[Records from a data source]
◆ ◆ ◆

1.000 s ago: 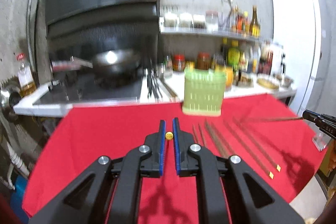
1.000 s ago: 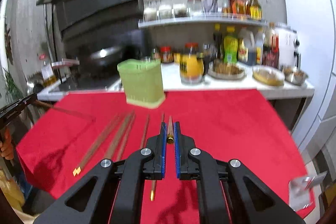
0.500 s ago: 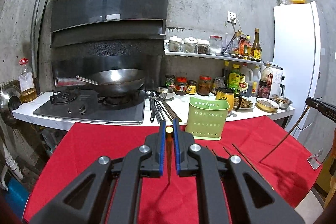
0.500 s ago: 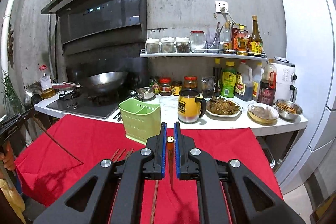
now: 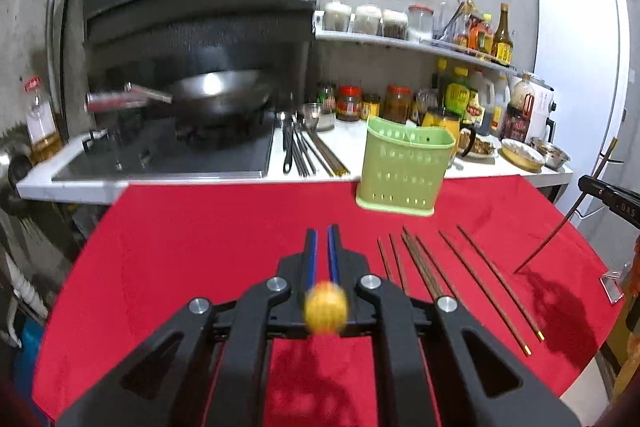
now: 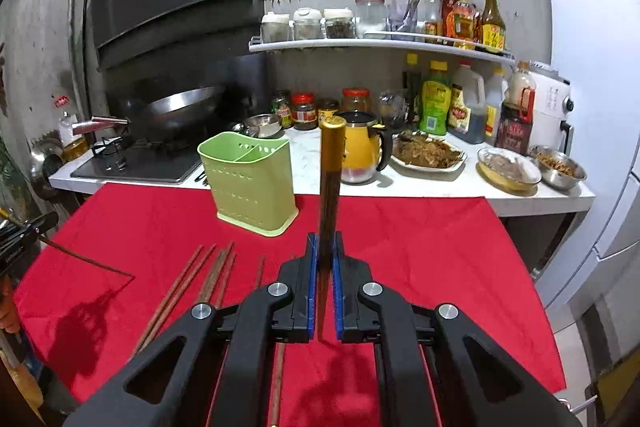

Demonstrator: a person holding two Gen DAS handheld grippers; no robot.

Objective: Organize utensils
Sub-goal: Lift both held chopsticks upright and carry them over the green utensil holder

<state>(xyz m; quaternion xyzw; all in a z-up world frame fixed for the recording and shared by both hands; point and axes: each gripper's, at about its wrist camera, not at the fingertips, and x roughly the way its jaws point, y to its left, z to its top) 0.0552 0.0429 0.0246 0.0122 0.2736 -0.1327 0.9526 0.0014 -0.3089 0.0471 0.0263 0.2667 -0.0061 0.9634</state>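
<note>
My left gripper [image 5: 322, 238] is shut on a chopstick whose gold end [image 5: 326, 311] points back at the camera, blurred. It hovers over the red cloth [image 5: 208, 239], short of the green utensil holder [image 5: 404, 171]. Several chopsticks [image 5: 436, 271] lie on the cloth to its right. My right gripper [image 6: 325, 243] is shut on a dark chopstick [image 6: 330, 195] that stands up with its gold cap on top. The green holder [image 6: 250, 183] stands just left of it. Each gripper shows at the other view's edge with a slanting chopstick: right [image 5: 608, 193], left [image 6: 24, 239].
Behind the cloth runs a white counter [image 6: 308, 163] with a wok [image 5: 218, 95] on the hob, black utensils [image 5: 298, 151], a yellow mug [image 6: 360, 151], plates and bowls of food [image 6: 428, 155]. A shelf of jars hangs above. A white fridge [image 5: 580, 75] stands right.
Both views have tipped down toward the cloth. The left chopstick's gold end has swung toward the camera. The right chopstick now stands higher above its jaws.
</note>
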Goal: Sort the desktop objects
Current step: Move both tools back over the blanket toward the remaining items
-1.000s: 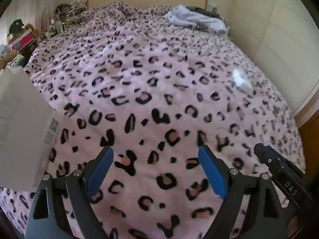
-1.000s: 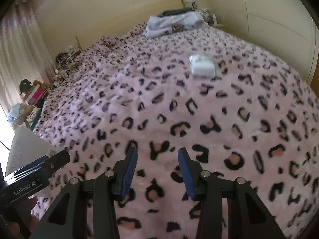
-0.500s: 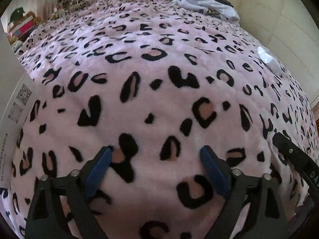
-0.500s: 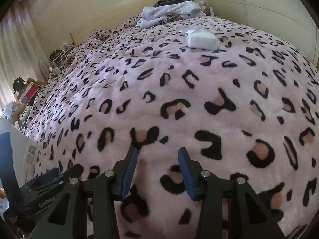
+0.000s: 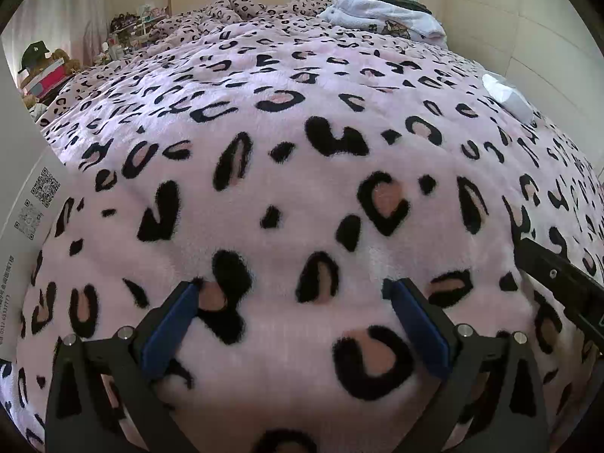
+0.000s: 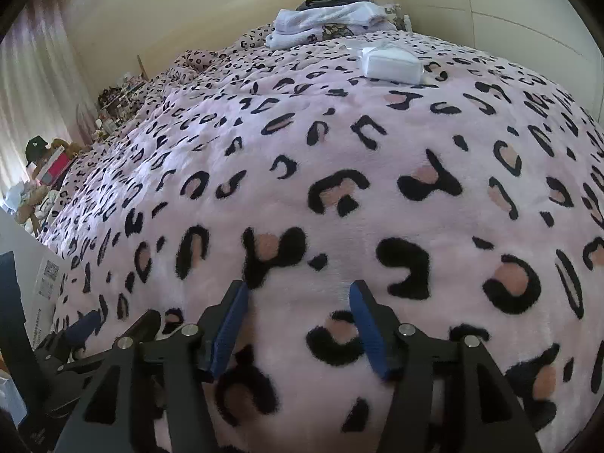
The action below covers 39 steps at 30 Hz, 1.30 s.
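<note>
A white tissue pack [image 6: 392, 64] lies far ahead on the pink leopard-print blanket [image 6: 339, 151]; it also shows in the left wrist view [image 5: 507, 94] at the right. A white box with QR codes [image 5: 26, 207] stands at the left edge. My left gripper [image 5: 292, 294] is open and empty, low against the blanket. My right gripper [image 6: 298, 292] is open and empty, also low on the blanket. The right gripper's body [image 5: 558, 287] shows at the left view's right edge; the left gripper [image 6: 87, 339] shows at the right view's lower left.
Folded pale clothes [image 6: 324, 22] lie at the bed's far end near the headboard. Cluttered shelves with a dark cap [image 5: 36, 54] and toys stand left of the bed. A cream wall panel [image 5: 547, 37] runs along the right.
Both grippers have dropped from above the bed down close to the blanket. The right gripper's fingers have spread a little wider. Nothing was picked up.
</note>
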Each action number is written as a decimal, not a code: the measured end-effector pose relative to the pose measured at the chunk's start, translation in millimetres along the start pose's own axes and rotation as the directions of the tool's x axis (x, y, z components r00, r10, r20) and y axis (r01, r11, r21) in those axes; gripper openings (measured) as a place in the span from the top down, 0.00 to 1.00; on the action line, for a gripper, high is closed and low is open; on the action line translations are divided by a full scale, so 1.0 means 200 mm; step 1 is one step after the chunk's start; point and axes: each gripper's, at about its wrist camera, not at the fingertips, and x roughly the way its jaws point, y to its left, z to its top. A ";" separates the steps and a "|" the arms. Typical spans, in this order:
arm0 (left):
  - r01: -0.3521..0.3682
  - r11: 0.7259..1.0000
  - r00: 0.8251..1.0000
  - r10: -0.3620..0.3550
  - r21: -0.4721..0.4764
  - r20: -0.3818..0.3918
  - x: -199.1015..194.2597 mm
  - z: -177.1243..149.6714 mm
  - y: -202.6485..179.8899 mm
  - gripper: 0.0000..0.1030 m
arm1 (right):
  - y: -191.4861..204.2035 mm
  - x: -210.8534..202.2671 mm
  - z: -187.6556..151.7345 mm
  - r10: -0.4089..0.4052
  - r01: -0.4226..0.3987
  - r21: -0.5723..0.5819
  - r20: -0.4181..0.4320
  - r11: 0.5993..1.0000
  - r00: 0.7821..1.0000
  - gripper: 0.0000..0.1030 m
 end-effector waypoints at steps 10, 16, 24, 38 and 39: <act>0.002 1.000 1.000 -0.002 -0.002 -0.007 0.01 0.01 0.00 0.00 | 0.01 0.01 0.00 -0.008 0.008 -0.021 -0.005 1.000 1.000 0.39; 0.001 1.000 1.000 -0.001 -0.001 -0.007 0.01 0.00 0.00 0.00 | 0.03 0.02 0.00 -0.019 0.019 -0.038 -0.010 0.999 1.000 0.37; 0.003 1.000 1.000 -0.003 -0.003 -0.005 0.01 0.00 0.00 0.00 | 0.03 0.02 0.00 -0.030 0.029 -0.053 -0.016 0.998 0.999 0.36; 0.003 1.000 1.000 -0.003 -0.003 -0.005 0.01 0.00 0.00 0.00 | 0.02 0.02 0.00 -0.004 0.003 -0.035 -0.011 0.999 1.000 0.35; 0.003 1.000 1.000 -0.003 -0.003 -0.005 0.01 0.00 0.00 0.00 | 0.02 0.02 0.00 -0.002 0.002 -0.033 -0.011 0.999 1.000 0.35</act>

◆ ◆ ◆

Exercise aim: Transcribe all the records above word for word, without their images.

Task response:
1.000 s ago: 
1.000 s ago: 
0.500 s ago: 
0.500 s ago: 
now: 
now: 

Demonstrator: a person holding two Gen DAS handheld grippers; no robot.

Objective: Organize utensils
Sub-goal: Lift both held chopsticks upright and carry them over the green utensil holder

<state>(xyz m; quaternion xyzw; all in a z-up world frame fixed for the recording and shared by both hands; point and axes: each gripper's, at about its wrist camera, not at the fingertips, and x roughly the way its jaws point, y to its left, z to its top) 0.0552 0.0429 0.0246 0.0122 0.2736 -0.1327 0.9526 0.0014 -0.3089 0.0471 0.0263 0.2667 -0.0061 0.9634</state>
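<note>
My left gripper [image 5: 322, 238] is shut on a chopstick whose gold end [image 5: 326, 311] points back at the camera, blurred. It hovers over the red cloth [image 5: 208, 239], short of the green utensil holder [image 5: 404, 171]. Several chopsticks [image 5: 436, 271] lie on the cloth to its right. My right gripper [image 6: 325, 243] is shut on a dark chopstick [image 6: 330, 195] that stands up with its gold cap on top. The green holder [image 6: 250, 183] stands just left of it. Each gripper shows at the other view's edge with a slanting chopstick: right [image 5: 608, 193], left [image 6: 24, 239].
Behind the cloth runs a white counter [image 6: 308, 163] with a wok [image 5: 218, 95] on the hob, black utensils [image 5: 298, 151], a yellow mug [image 6: 360, 151], plates and bowls of food [image 6: 428, 155]. A shelf of jars hangs above. A white fridge [image 5: 580, 75] stands right.
Both views have tipped down toward the cloth. The left chopstick's gold end has swung toward the camera. The right chopstick now stands higher above its jaws.
</note>
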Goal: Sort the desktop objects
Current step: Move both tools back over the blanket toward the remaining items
-1.000s: 
-1.000s: 
-0.500s: 
-0.500s: 
+0.000s: 
+0.000s: 
The action below covers 39 steps at 30 Hz, 1.30 s.
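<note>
A white tissue pack [image 6: 392, 64] lies far ahead on the pink leopard-print blanket [image 6: 339, 151]; it also shows in the left wrist view [image 5: 507, 94] at the right. A white box with QR codes [image 5: 26, 207] stands at the left edge. My left gripper [image 5: 292, 294] is open and empty, low against the blanket. My right gripper [image 6: 298, 292] is open and empty, also low on the blanket. The right gripper's body [image 5: 558, 287] shows at the left view's right edge; the left gripper [image 6: 87, 339] shows at the right view's lower left.
Folded pale clothes [image 6: 324, 22] lie at the bed's far end near the headboard. Cluttered shelves with a dark cap [image 5: 36, 54] and toys stand left of the bed. A cream wall panel [image 5: 547, 37] runs along the right.
Both grippers have dropped from above the bed down close to the blanket. The right gripper's fingers have spread a little wider. Nothing was picked up.
</note>
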Each action number is written as a decimal, not a code: the measured end-effector pose relative to the pose measured at the chunk's start, translation in millimetres along the start pose's own axes and rotation as the directions of the tool's x axis (x, y, z components r00, r10, r20) and y axis (r01, r11, r21) in those axes; gripper openings (measured) as a place in the span from the top down, 0.00 to 1.00; on the action line, for a gripper, high is closed and low is open; on the action line translations are divided by a full scale, so 1.0 means 200 mm; step 1 is one step after the chunk's start; point and axes: each gripper's, at about its wrist camera, not at the fingertips, and x roughly the way its jaws point, y to its left, z to its top. A ";" separates the steps and a "|" the arms. Typical spans, in this order:
arm0 (left):
  - r01: -0.3521..0.3682
  - r11: 0.7259..1.0000
  - r00: 0.8251..1.0000
  - r10: -0.3620..0.3550
  - r21: -0.4721..0.4764
  - r20: -0.3818..0.3918
  - x: -199.1015..194.2597 mm
  - z: -177.1243..149.6714 mm
  - y: -202.6485..179.8899 mm
  - gripper: 0.0000..0.1030 m
arm1 (right):
  - y: -191.4861..204.2035 mm
  - x: -210.8534..202.2671 mm
  - z: -187.6556..151.7345 mm
  - r10: -0.4089..0.4052
  - r01: -0.4226..0.3987
  - r21: -0.5723..0.5819
  - r20: -0.4181..0.4320
  - r11: 0.5993..1.0000
  - r00: 0.7821..1.0000
  - gripper: 0.0000..0.1030 m
 end-effector waypoints at steps 10, 16, 24, 38 and 39: <act>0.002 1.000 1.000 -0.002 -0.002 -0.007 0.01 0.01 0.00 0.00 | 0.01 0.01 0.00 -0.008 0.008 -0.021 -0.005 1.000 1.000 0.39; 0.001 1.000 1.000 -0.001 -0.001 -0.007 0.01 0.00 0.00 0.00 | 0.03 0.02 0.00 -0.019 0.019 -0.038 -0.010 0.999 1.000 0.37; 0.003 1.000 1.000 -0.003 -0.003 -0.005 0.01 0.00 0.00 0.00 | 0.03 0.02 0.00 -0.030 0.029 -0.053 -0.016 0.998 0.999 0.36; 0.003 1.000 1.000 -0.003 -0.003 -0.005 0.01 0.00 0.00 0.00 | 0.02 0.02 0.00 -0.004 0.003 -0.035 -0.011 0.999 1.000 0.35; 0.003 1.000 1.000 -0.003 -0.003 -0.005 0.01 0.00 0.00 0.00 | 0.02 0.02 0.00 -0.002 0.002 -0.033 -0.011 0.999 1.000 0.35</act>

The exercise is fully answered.